La Stratégie Paris Piéton émane principalement de l'engagement des Parisiens et des Parisiennes pour les sujets relatifs à la marche et à l'usager piéton. L'édition 2015 du budget participatif2 se caractérise par un nombre important de propositions relatives à ces thématiques, regroupées sous l'étiquette « Paris aux Piétons » et dotées d'un budget de 8 millions d'euros. Cette enveloppe conséquente doit permettre de réaliser au moins une opération en faveur de la marche et du piéton dans chaque arrondissement de Paris. C'est, en définitive, cet engouement populaire qui a largement initié la volonté politique de formaliser une politique municipale en faveur de la marche et de ses usagers. Par conséquent, la Stratégie Paris Piéton repose essentiellement sur la mise en œuvre du budget participatif et réunit différentes opérations déjà réalisées ou en cours de réalisation comme « Rue en partage » (regroupant les zones de rencontre et les zones 30), « Paris Respire »3, la fermeture des berges de la Seine ou encore le réaménagement de sept grandes places parisiennes. Enfin, la signature de la Charte internationale de la marche, suite à l'adoption de la Stratégie Paris Piéton au Conseil de Paris, témoigne de l'inscription parisienne dans un réseau mondial de villes œuvrant pour ce type de développement. Dans ce contexte, un partenariat s'est progressivement instauré entre l'Agence de la Mobilité de la Ville de Paris et le Groupe Transversal de recherche Mobilités Urbaines Pédestres4 (MUP) du Labex Futurs Urbains de l'Université Paris Est (UPE). Ce dernier, créé en 2013, se saisit de la marche comme objet multidimensionnel, aborde et confronte les recherches sur les mobilités pédestres et explore de manière transdisciplinaire les pratiques de la marche en ville, notamment leurs conséquences sur la population (mobilité, bien-être) ainsi que leurs rôles dans le fonctionnement et l'évolution des espaces publics urbains. À ce titre, le GT MUP propose à la ville de Paris, et plus particulièrement à l'Agence de la Mobilité (Direction de la Voirie et des Déplacements), de collaborer sur la thématique de la marche en ville et de l'accompagner dans l'élaboration et l'application de sa Stratégie Paris Piéton. Articulant recherche et actions, trois objectifs sont formalisés : l'analyse de l'action publique, l'assistance à maîtrise d'ouvrage d'opérations de « Paris aux piétons » et l'évaluation des opérations.
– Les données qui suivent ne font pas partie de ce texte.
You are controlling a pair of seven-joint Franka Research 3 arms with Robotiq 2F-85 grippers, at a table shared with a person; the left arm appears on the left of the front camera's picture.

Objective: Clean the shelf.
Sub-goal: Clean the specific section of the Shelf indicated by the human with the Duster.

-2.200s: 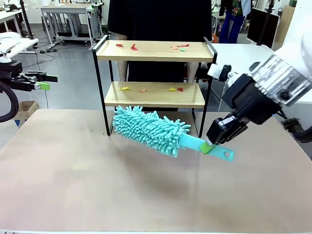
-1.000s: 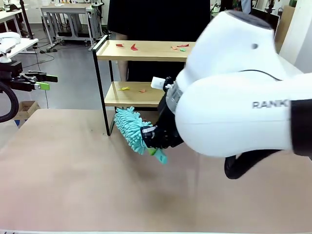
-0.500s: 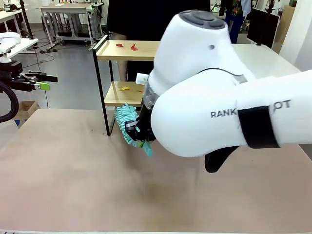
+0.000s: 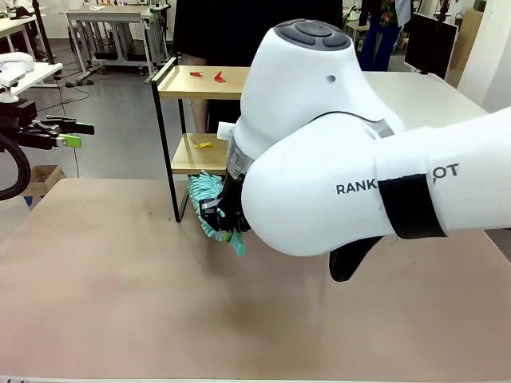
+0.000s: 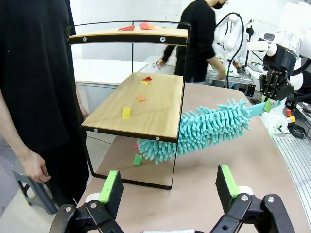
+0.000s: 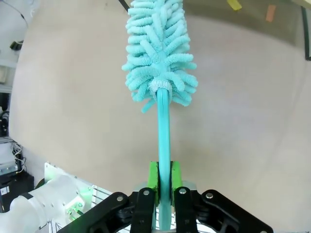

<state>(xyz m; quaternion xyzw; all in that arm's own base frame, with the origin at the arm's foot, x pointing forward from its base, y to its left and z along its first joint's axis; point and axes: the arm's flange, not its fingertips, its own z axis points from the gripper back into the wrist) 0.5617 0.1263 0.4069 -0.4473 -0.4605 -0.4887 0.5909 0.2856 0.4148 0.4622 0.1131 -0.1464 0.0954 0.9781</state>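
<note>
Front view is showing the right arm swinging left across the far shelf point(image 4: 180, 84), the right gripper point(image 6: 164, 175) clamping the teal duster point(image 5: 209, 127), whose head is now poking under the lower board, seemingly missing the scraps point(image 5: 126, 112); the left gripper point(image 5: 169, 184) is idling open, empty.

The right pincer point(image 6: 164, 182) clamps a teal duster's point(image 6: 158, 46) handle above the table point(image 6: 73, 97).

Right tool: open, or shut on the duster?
Shut on the duster: in the right wrist view the green pads of the right tool press both sides of the teal handle.
</note>
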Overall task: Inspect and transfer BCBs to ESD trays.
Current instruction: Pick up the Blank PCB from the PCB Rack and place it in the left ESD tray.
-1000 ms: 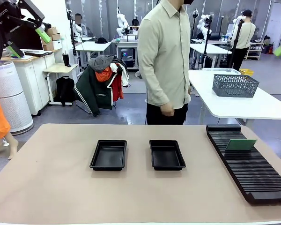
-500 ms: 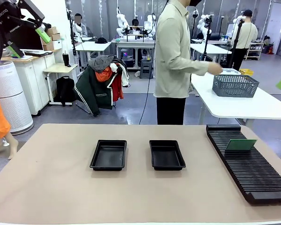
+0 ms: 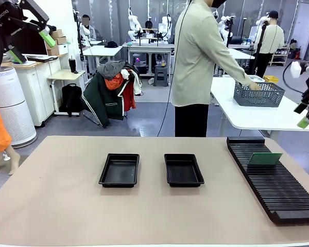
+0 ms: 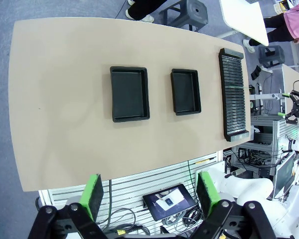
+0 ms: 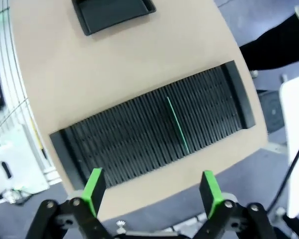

La recherche-action pour mieux appréhender la marche en ville : le cas de l'opération Quai d'Austerlitz, Paris
Si les démarches de recherche-action (Paillé, 2009) se sont développées entre chercheurs et collectivités (Dulaurans, 2012), elles privilégient davantage les axes de développement économique (Klein, 2007) que la formalisation d'enjeux stratégiques dont les retombées multiformes sont à envisager à plus long terme. Il nous faut néanmoins noter que l'articulation recherche/opérationnel se concrétise, entre autres, par l'intermédiaire des contrats doctoraux en CIFRE (Conventions Industrielles de Formation par la Recherche), à l'instar des travaux de Julie Roussel sur le confort urbain et la pratique de la marche (Roussel, 2016).
Objectifs et hypothèses de la démarche de recherche-action
La recherche-action constituerait un échange gagnant-gagnant (Verchère-Tortel, 2010). Pour la collectivité territoriale, l'approche scientifique a le mérite d'apporter une connaissance analytique de l'objet et des processus étudiés, décentrée des seuls contextes territoriaux concernés. Cette démarche apporte des éléments d'aide à la décision qui peuvent être mobilisés à différents stades : en amont de la mise en œuvre de dispositifs ou d'aménagement comme lors de leurs évaluations. Pour les chercheurs, la collaboration soulève des challenges méthodologiques, fournit des terrains d'expérimentations et un accès privilégié aux processus d'élaboration de l'action publique.
Le partenariat entre le GT MUP et l'Agence de la Mobilité permet dans un premier temps d'approfondir in situ l'étude de la marche qui constitue un objet complexe, une pratique à la fois omniprésente et invisible (Chibane, Gwiazdzinski, 2015). L'étude de la marche pose la question de sa mesure « quantitative » (Flitti et Piombini, 2003) via le recours aux outils connectés (Misslin, Charreire, Weber et al., 2015) mais également celle de sa dimension « qualitative » qui renvoie aux ambiances, au bien-être (Moser, 1992), aux sens (Thomas, 2010) et à la qualité des espaces publics traversés (Roussel, 2016 ; Guérin, Hernandez González, 2017). L'objectif, dans un premier temps, est d'investiguer les pratiques pédestres en décryptant notamment les stratégies et les motifs de déplacement ainsi que les facteurs favorables à la marche d'usagers variés (enfant/adulte ; riverain/citadin/touriste). Il s'agit de mobiliser ces connaissances afin de coconstruire avec les usagers des recommandations d'actions et/ou d'aménagements à réaliser.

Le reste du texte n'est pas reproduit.